La Fundación Flexer quiere ampliar su atención a jóvenes y adolescentes

Tras más de 20 años acompañando a niños con cáncer, intentarán llevar su tarea a otro rango etario. Organizan una cena para recaudar fondos en pos de este objetivo.

25 Jul 2019 - 08:46

La “Fundación Natalí Dafne Flexer, de ayuda al niño con cáncer”, realizará el próximo martes 6 de agosto su cena anual solidaria, que tendrá un objetivo puntual en esta edición: la institución busca recaudar fondos para dar un paso histórico y ampliar su espectro de atención y cobertura a adolescentes y jóvenes.

Tras más de dos décadas asistiendo y acompañando a los más pequeños, Flexer quiere agrandar su estructura y estar cerca de aquellos pacientes oncológicos que están viviendo otra etapa.
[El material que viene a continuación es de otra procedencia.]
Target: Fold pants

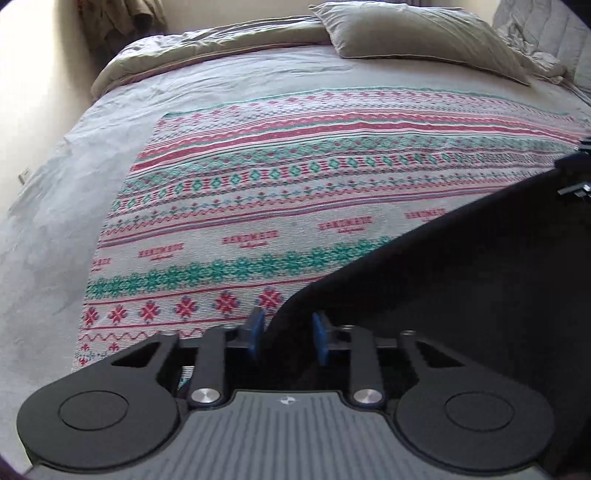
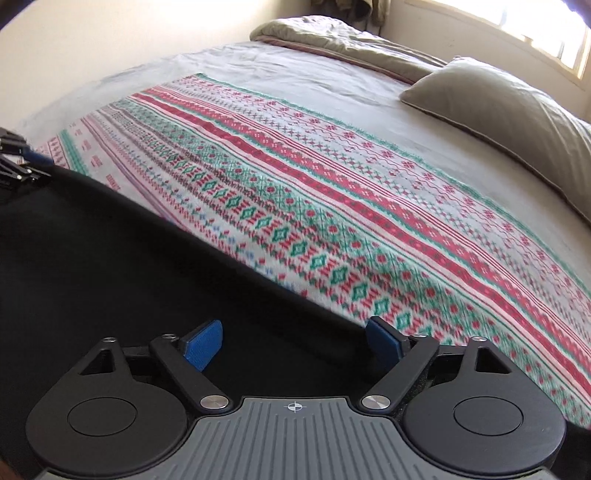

“Nuestra idea es poder brindarles un acompañamiento más acorde a su edad. Son personas que tienen una circunstancia diferente a la de un niño y también a la de un adulto mayor. Atraviesan por una etapa en la que van perdiendo algunas posibilidades importantes para su desarrollo personal, y ven cómo la enfermedad los afecta en el estudio, el trabajo, la fertilidad, entre otros aspectos”, señaló Liliana Ramponi, titular de Flexer en Tucumán.

Con ese norte fijado, la cena anual será la ocasión ideal para recaudar los fondos que permitan cristalizar el proyecto.

Será la quinta edición del ya tradicional evento, que comenzará a partir de las 21 en el hotel Sheraton de San Miguel de Tucumán.

Las tarjetas tendrán un valor de $800 y podrán conseguirse en la sede de la fundación, ubicada en calle Ayacucho 890, de lunes a viernes en el horario de 8 a 12. Otra opción para adquirirlas es comunicarse por teléfono a los números 3814798490, o 3816211240.

Las cuatro estaciones

En esta ocasión, Flexer propone un concepto novedoso y moderno para el encuentro del próximo 6 de agosto. Luego del éxito rotundo de la propuesta “El Chef en su salsa”, en la que los asistentes podían disfrutar de las más deliciosas pastas, en esta ocasión el evento tendrá como hilo conductor un viaje a través de las cuatro estaciones del año.

“Queremos reflejar que trabajamos con los chicos todo el año, disfrutando del sol en verano, acompañando los colores de la primavera, siendo cobijo para ellos y sus familias en invierno, y transitando juntos el otoño como estación de la inspiración. Nuestro lema es el mismo, trabajar para que los chicos no dejen de ser niños durante el tratamiento, ser una red de contención para ellos y su familias, y que el cáncer infantil existe pero puede curarse”, explicaron desde la fundación.